> [TASK INSTRUCTIONS] Where in the data below does the word "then" appear? Copy every line that has it.

> [DATA LISTING]
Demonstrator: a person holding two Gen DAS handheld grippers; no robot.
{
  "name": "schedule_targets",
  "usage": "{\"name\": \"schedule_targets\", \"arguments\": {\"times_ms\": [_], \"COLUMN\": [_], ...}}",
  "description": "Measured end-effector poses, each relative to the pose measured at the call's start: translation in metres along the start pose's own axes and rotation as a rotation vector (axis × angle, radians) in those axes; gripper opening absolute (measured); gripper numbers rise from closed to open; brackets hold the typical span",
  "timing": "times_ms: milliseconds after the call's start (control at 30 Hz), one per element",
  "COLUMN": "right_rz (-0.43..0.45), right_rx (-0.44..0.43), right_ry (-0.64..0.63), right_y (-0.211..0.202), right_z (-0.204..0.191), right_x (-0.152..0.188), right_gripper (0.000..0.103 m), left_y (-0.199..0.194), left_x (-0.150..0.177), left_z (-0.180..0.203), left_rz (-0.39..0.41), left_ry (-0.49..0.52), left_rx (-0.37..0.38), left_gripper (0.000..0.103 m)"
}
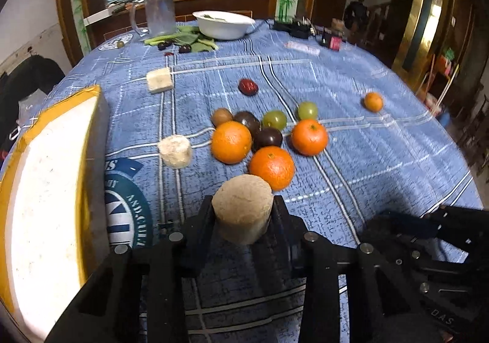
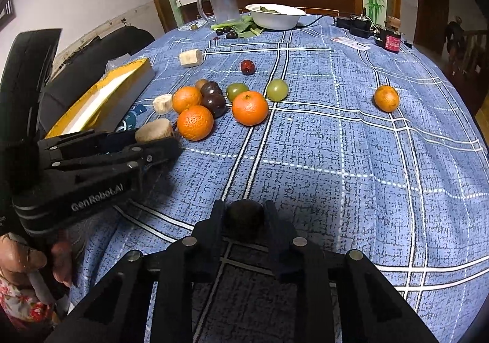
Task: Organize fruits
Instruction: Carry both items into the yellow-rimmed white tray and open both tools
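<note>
Fruits: banana chunk clamped in left gripper bottom centre; dark round fruit pinched in right gripper; oranges mid-frame.

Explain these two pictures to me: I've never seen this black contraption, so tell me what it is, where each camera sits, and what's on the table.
There is no robot here: a person holds two black hand grippers, each carrying a camera that looks along its fingers. The left gripper is shut on a banana chunk. The right gripper is shut on a small dark fruit, too shadowed to name. On the blue tablecloth lie oranges, green grapes, dark plums, more banana pieces and a yellow-edged box. A white bowl stands at the far edge.
</note>
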State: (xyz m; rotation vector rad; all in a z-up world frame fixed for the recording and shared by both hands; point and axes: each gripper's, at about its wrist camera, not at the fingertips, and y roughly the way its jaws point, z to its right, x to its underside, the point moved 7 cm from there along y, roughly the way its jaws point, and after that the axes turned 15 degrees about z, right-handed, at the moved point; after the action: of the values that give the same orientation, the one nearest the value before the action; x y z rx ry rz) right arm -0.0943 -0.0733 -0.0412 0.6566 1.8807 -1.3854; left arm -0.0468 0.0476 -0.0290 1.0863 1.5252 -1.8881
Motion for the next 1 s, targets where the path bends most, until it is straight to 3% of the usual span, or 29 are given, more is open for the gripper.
{"name": "schedule_targets", "arguments": {"times_ms": [267,433,633,733,867,1000], "right_rz": [0.052,0.074,0.065,0.050,0.019,0.007], "right_rx": [-0.043,-0.129,-0.319,-0.372,-0.420,-0.399], "right_ry": [0.005,-0.028,-0.050,-0.082,-0.139,-0.209], "right_y": [-0.019,-0.022,-0.004,0.011,0.033,0.054], "right_z": [-0.014,-0.051,-0.128,-0.165,-0.211,-0.234], "right_x": [-0.015,-0.039,-0.061,-0.063,-0.055,-0.048], "right_gripper": [0.027,0.027,0.027,0.027,0.027,0.028], "left_y": [-0.054,-0.084,-0.094,-0.094,-0.088,-0.081], "left_x": [-0.030,-0.042,-0.026,-0.011,0.004,0.012], "left_z": [-0.025,-0.066,-0.137,-0.166,-0.195,-0.212], "left_rz": [0.148,0.193,0.168,0.141,0.124,0.122], "left_ry": [-0.107,-0.178,-0.282,-0.319,-0.372,-0.420], "left_rx": [0.042,-0.027,-0.201,-0.269,-0.302,-0.299], "left_gripper": [0.036,0.036,0.036,0.036,0.036,0.036]}}
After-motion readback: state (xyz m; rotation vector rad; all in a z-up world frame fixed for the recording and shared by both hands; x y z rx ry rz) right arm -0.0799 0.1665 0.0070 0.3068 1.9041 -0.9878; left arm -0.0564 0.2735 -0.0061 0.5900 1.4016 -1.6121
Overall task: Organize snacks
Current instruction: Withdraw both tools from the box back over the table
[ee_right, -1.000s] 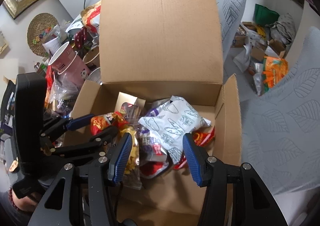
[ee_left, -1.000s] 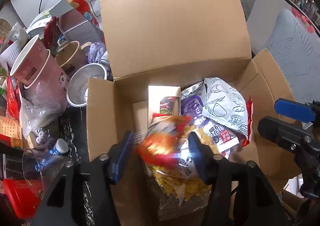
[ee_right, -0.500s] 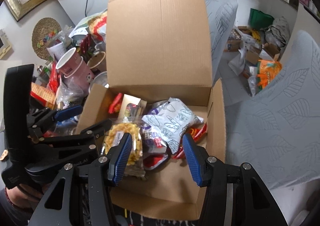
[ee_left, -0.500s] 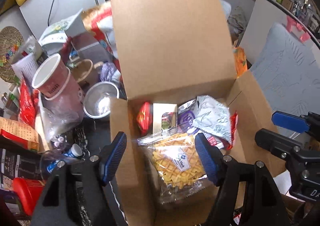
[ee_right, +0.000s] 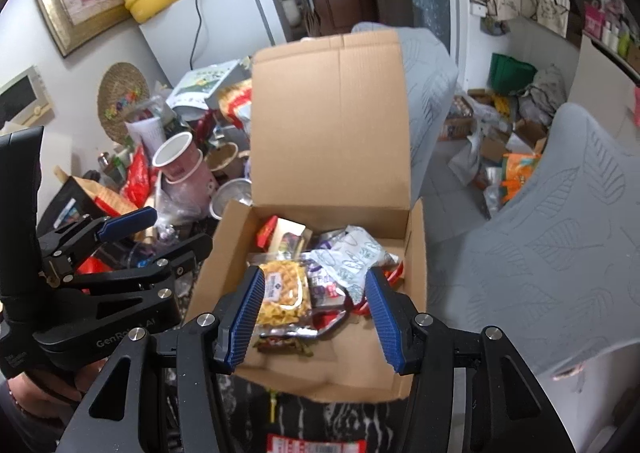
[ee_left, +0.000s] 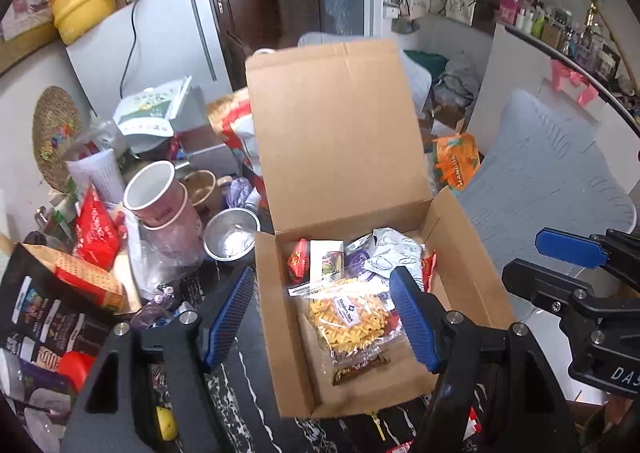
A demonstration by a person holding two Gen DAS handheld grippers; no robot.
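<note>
Both blue fingers [ee_left: 230, 317] of the left gripper [ee_left: 322, 319] stand apart above the cardboard box [ee_left: 472, 285], grasping nothing. Jaws of the right gripper [ee_right: 314, 319] are also spread and empty. Inside the box, the clear bag of yellow snacks [ee_left: 350, 321] lies near the left wall, and a white patterned packet [ee_left: 394, 255] lies toward the back wall. Below the bag is perhaps a dark wrapper [ee_left: 360, 367]. Pink cups [ee_left: 160, 199] stand left of the box.

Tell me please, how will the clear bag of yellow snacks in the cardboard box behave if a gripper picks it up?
The clear bag of yellow snacks is thin film, so it will probably sag and crinkle. It looks light for its size. The pieces inside seem brittle, so a hard squeeze may crush them. It lies loose on other packets in the cardboard box.
</note>
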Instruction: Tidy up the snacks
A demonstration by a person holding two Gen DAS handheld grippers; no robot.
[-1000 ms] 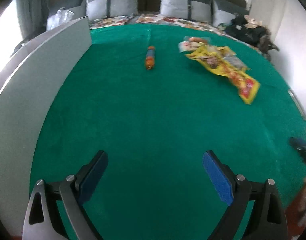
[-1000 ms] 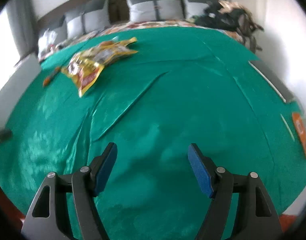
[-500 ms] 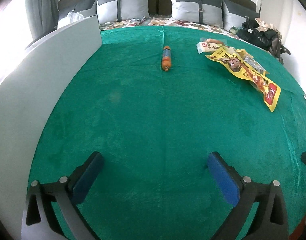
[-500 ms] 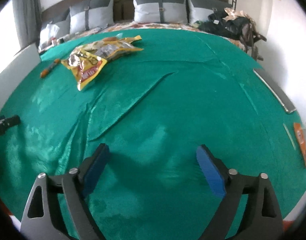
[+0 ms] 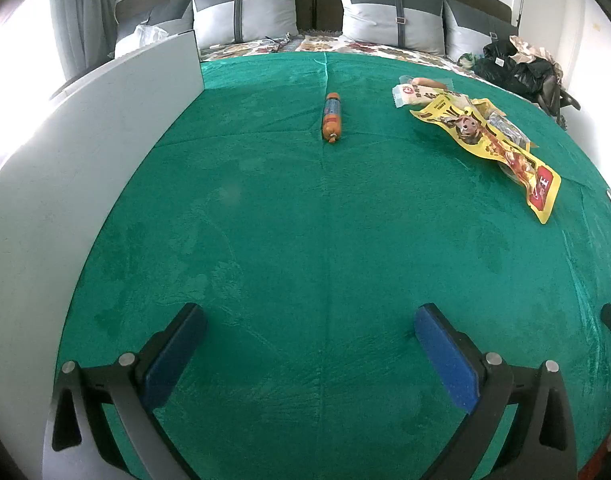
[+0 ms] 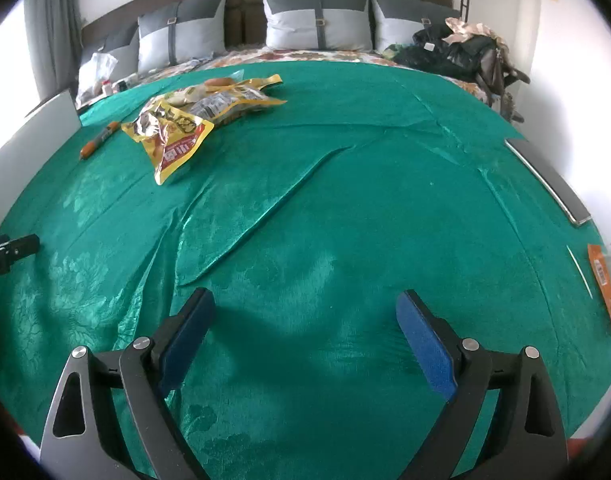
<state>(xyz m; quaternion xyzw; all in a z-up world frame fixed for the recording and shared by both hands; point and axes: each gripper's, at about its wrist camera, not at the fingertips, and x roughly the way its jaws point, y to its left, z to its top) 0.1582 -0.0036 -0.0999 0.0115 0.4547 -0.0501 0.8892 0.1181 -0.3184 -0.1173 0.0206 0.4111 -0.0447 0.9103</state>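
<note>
An orange sausage stick [image 5: 332, 118] lies alone on the green blanket [image 5: 305, 220], far ahead of my left gripper [image 5: 309, 312]. That gripper is open, with only blanket between its blue pads. To the right of the stick a long yellow snack bag [image 5: 493, 144] rests on a pile of packets, with a white wrapped snack [image 5: 415, 94] at the pile's far end. In the right wrist view the same yellow bag [image 6: 173, 136] and sausage stick [image 6: 100, 139] sit at the far left. My right gripper [image 6: 305, 297] is open over creased blanket and holds nothing.
A tall white board [image 5: 85, 152] stands along the blanket's left side. Grey pillows [image 5: 245, 20] line the headboard, and dark bags and clothes [image 6: 457, 54] are heaped at the back right. An orange packet [image 6: 605, 288] lies at the right edge.
Both grippers' jaws have spread wider, the right one by more. The left view has swung so the sausage stick sits near centre; the right view has steadied.
</note>
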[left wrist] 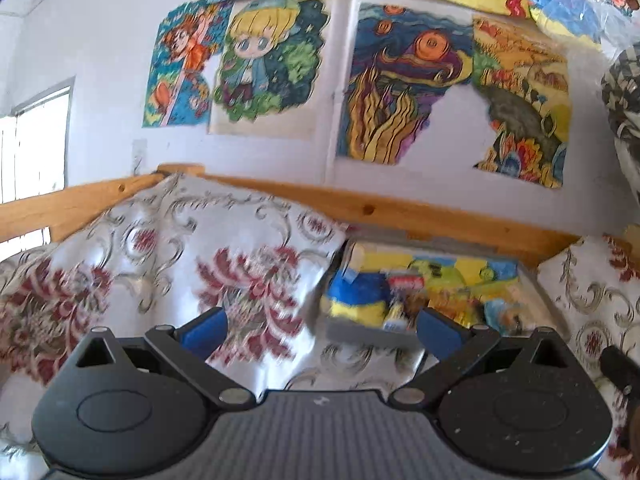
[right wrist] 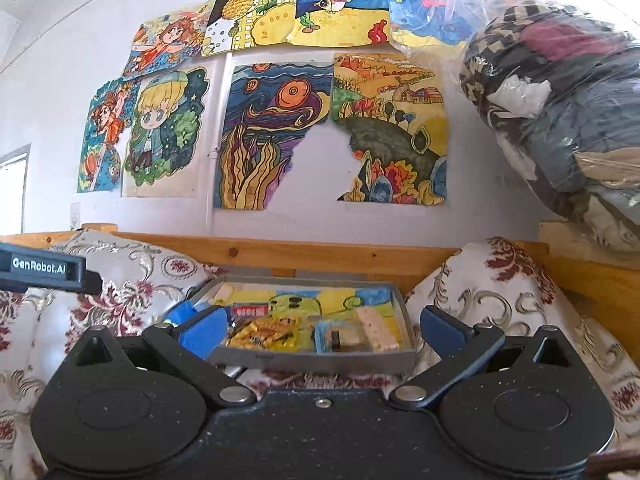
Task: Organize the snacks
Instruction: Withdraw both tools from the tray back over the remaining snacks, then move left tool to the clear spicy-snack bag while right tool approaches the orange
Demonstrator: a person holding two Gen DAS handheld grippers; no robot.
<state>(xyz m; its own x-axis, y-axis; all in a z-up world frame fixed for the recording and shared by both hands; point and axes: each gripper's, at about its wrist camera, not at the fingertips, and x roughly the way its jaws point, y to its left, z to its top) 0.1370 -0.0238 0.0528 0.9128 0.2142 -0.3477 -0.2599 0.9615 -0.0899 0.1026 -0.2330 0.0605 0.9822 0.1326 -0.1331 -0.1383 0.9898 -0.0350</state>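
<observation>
- Approach stage, by the look of it: left hand-held gripper and right hand-held gripper both spread wide, nothing between the blue fingers.
- Grey tray just ahead of the right one, resting on floral-patterned fabric between two cushions, below a wooden rail.
- Inside the tray: yellow-wrapped snacks in the middle, a light-blue packet to their right, a pale wafer-like bar leaning at the right wall; a blue item at the left edge, half hidden behind a finger.
- Left view blurred; same tray ahead and to the right.
- Next, probably: lowering onto one snack, closing gently, since thin wrappers crumple and slip.
</observation>
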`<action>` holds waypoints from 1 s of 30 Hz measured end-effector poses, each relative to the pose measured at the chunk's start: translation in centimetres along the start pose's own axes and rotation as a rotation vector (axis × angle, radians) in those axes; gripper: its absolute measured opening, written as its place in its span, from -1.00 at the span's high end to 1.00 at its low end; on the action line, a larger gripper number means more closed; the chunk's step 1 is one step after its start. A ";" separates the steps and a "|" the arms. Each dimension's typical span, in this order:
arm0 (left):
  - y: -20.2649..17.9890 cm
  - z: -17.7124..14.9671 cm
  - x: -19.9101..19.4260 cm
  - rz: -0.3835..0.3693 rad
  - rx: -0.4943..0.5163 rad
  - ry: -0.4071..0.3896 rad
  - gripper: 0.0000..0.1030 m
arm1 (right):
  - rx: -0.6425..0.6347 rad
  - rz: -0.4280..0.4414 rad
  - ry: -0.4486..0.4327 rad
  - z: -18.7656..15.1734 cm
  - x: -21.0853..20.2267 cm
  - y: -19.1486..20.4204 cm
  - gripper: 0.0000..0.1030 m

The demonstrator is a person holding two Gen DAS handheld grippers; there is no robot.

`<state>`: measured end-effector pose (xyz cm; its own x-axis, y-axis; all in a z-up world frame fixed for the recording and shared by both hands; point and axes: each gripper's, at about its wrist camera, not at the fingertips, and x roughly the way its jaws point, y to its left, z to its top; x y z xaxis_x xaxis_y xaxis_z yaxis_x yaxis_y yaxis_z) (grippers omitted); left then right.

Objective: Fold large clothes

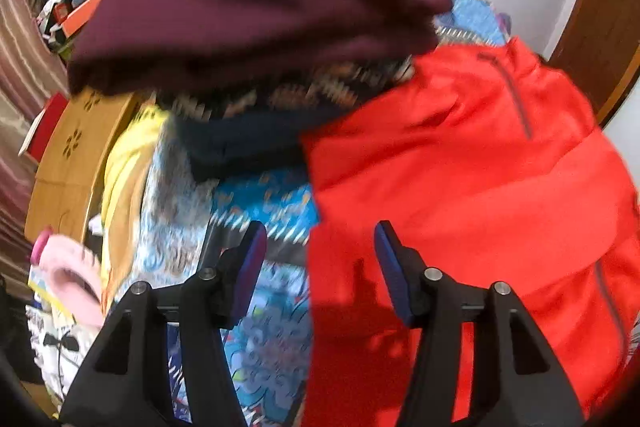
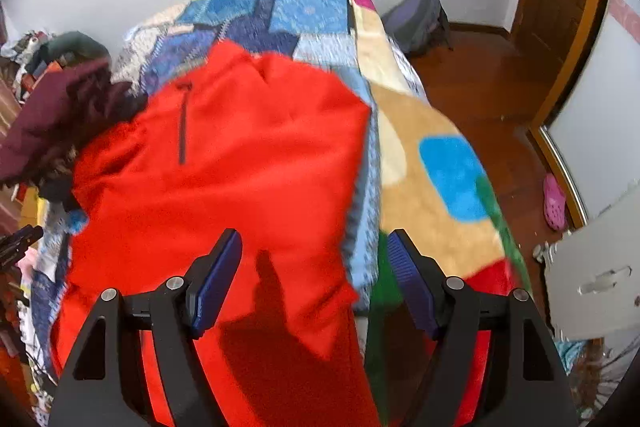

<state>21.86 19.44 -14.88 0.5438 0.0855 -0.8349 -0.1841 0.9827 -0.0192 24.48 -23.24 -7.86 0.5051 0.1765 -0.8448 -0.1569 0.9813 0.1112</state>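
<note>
A large red pullover with a dark zip at the collar (image 1: 460,163) lies spread on the patterned bed, collar away from me; it also shows in the right wrist view (image 2: 240,155). My left gripper (image 1: 320,247) is open and empty above the pullover's left edge. My right gripper (image 2: 316,255) is open and empty above the pullover's right edge, where the fabric lies doubled over. A pile of clothes topped by a maroon garment (image 1: 256,11) sits left of the pullover, also in the right wrist view (image 2: 60,107).
A blue patchwork bedspread (image 2: 280,15) and a tan blanket with coloured shapes (image 2: 432,167) cover the bed. A wooden cabinet (image 1: 76,151) and clutter stand at the left. Wooden floor, a dark bag (image 2: 416,19) and a pink shoe (image 2: 554,201) lie at the right.
</note>
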 end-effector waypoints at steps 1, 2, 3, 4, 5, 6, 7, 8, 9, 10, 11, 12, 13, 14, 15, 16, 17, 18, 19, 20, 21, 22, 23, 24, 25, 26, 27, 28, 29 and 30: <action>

> [SOLUTION]
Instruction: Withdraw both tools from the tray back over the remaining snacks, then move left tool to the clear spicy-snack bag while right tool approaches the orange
`<state>`: measured end-effector pose (xyz cm; its own x-axis, y-axis; all in a z-up world frame fixed for the recording and shared by both hands; point and axes: each gripper's, at about its wrist camera, not at the fingertips, and x roughly the way its jaws point, y to its left, z to its top; x y z xaxis_x xaxis_y xaxis_z yaxis_x yaxis_y yaxis_z) (grippers omitted); left then right.

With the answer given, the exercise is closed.